* Exercise: Only a number is required: how many lines of the material contain the string "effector".

* Source material:

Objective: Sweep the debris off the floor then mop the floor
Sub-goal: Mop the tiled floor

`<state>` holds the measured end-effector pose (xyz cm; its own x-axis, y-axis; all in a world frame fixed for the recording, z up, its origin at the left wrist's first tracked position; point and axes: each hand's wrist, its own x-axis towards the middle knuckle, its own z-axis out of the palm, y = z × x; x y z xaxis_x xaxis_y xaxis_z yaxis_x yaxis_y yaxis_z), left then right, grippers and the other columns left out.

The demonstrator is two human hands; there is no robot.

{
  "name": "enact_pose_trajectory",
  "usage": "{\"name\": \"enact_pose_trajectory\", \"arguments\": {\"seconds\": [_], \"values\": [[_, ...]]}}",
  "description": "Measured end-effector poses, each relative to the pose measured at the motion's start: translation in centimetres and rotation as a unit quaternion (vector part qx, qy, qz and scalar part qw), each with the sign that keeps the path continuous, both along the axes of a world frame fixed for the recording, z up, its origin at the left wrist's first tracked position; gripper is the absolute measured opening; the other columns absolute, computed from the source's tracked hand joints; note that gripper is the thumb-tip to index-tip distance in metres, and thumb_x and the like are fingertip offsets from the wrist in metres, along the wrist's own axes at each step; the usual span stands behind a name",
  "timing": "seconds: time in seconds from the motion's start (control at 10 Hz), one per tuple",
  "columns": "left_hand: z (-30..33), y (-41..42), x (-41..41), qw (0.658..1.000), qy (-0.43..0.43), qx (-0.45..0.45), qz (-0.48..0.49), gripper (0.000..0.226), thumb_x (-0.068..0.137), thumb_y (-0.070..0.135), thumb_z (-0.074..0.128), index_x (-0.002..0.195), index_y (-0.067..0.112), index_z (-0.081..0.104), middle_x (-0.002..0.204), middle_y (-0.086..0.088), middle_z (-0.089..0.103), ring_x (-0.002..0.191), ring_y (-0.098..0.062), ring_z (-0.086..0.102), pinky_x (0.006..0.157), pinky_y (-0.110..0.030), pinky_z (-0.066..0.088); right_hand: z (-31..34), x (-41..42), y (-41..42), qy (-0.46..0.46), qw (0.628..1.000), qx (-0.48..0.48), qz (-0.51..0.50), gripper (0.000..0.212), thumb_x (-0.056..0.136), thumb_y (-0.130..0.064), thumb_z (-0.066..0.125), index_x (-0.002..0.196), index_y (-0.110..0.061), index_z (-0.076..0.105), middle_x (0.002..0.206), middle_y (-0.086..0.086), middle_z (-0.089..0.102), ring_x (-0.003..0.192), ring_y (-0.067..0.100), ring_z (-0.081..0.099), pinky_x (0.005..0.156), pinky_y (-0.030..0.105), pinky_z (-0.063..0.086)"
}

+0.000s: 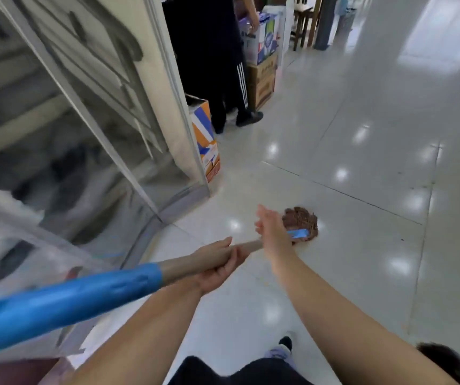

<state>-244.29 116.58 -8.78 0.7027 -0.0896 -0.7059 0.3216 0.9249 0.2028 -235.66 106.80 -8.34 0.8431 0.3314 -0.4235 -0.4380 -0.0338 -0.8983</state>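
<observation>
— Head view, low centre, what's listed?
— Mop [128, 276], blue-sleeved handle running from lower left across to a brown stringy head [301, 222] lying flat on the floor [348, 168]. Left hand [220, 266]: grip wrapped around the bare shaft. Right hand [272, 232]: further down the shaft near the head, fingers fairly straight, grip not plainly closed; cannot tell if holding or only steadying.

— Step in hand?
— Mopping, by the look; no broom or dustpan in sight. Next, likely: firm hold with both hands, then long strokes across the tiles.

— Surface and room?
— Glossy pale tiles, dark grout lines, a few small specks. Glass cabinet [84, 120] at left, cardboard boxes [262, 79] beyond, another person's legs [231, 101] beside them.
</observation>
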Motion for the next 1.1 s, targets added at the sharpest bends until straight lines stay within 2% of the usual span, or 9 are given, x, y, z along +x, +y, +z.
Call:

* Exercise solution: 2